Pre-arbitration, previously known as representment, is the stage that follows an acquirer’s dispute response. The issuing bank has 30 days to consider any evidence presented and decide whether the claim is still valid. 

A pre-arbitration response will be required from the merchant if the client’s bank continues to suspect that the merchant is responsible for the dispute. This, too, has a 30-day time limit. 

After the issuing bank responds, a merchant who does not accept liability for the claim will then let the issuer move the dispute into arbitration to be handled by Visa’s VROL system. This must happen within ten days after a pre-arbitration response from the issuer has been processed. 

VROL will use data and evidence to finally determine whether the merchant or client is responsible for the issue. 

If VROL sides with the customer, the chargeback stays on the merchant’s report along with the accompanying fee. 

However, if VROL sides with the merchant, the chargeback and the fee will be reversed.

Unfortunately, VROL assigns liability to the merchant most of the time, resulting in accumulated chargebacks and fees. This is why it is necessary to fence up with prevention measures so that chargebacks do not happen in the first place, which we will go into at the end of this article. 

Collaboration Scenario Walk-Through

Let’s say that you own an online electronics store where Mr. Client buys a camera from you. 

A processing error happens, and Mr. Client claims that his camera never arrived. 

  1. Mr. Client goes to his issuing bank, Bank of Clients, to file a dispute for his missing purchase. 

  2. Bank of Clients files a customer dispute claim under code 13.1 (merchandise not received), which then hits your merchant account with a chargeback. 

  3. You and the acquiring bank, MerchantBank, send back a dispute response stating that the ordered camera should have made it to Mr. Client’s address and that his claim is invalid. You present evidence such as the delivery service’s package drop-off confirmation to support your response. This is sent within the 30-day timeframe.

  4. Bank of Clients will look at any evidence you send during pre-arbitration and deems Mr. Client’s claim still valid.

  5. You and MerchantBank have 30 days to send back a pre-arbitration response, either accepting liability for the missing camera or continuing to dispute.

  6. The issuing bank will receive your response denying liability and, within ten days, moves the dispute to be handled by VROL in arbitration.

Collaboration: Quick Overview 

  • The collaboration workflow only processes disputes from either processing error or customer dispute categories. 
  • The collaboration workflow is similar to Visa’s previous claims process.
  • The process takes 30 days longer than the allocation workflow. 
  • Most of the time, merchants will have to handle disputes that go through the collaboration workflow. 

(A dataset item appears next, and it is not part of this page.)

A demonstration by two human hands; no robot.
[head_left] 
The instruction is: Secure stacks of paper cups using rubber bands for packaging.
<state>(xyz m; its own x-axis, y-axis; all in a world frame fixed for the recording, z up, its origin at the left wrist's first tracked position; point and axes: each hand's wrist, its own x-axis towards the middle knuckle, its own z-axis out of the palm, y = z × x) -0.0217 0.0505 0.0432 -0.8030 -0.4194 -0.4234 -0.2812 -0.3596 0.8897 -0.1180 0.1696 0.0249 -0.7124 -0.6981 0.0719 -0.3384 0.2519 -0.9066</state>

The VROL-Optimized Workflow: Allocation 

The allocation workflow utilizes VROL significantly more than collaboration does, resulting in speedy dispute chargebacks that can be easy to miss. 

This workflow funnels fraud and authorization disputes, which were previously lumped into Visa’s legacy process. Merchants may be used to these types of disputes going through a process much like collaboration. Since fraud and invalid authorization occur at a faster rate than other issues, Visa’s solution was utilizing VROL to keep up with these technical issues and crimes. 

Allocation starts just like collaboration – a transaction is disputed by the client and reported to the issuing bank. Not only do issues like lack of authorization and general fraud go through this workflow, but unspecified disputes get lumped into allocation as well. 

The chargeback hits the merchant’s account and immediately goes through Visa’s VROL so that a pre-dispute decision can be made by the system. The merchant is not allowed a dispute response time frame like they would in collaboration disputes. There are 30 fewer days for merchants to become involved, and consequently, allocation disputes are more likely to be missed by merchants.

As soon as VROL assigns liability to a party, usually the merchant, the process enters pre-arbitration. The merchant can accept or challenge the dispute within 30 days. A challenged claim goes to the issuing bank to curate a pre-arbitration response on behalf of the client within 30 days. 

If the client denies liability, and so does the merchant, the dispute will once again go through VROL within ten days to enter arbitration and further bring the claim to a conclusion. 

Allocation Scenario Walk-Through

Let’s say that you own an online electronics store where Mr. Client’s credit card was used to buy a camera from you. 

However, Mr. Client claims that he never bought anything from you recently. 

  1. Mr. Client goes to his issuing bank, Bank of Clients, to file a dispute for this unauthorized transaction. 

  2. Bank of Clients files a customer dispute claim under code 10.4 (other fraud), which then hits your merchant account with a chargeback. 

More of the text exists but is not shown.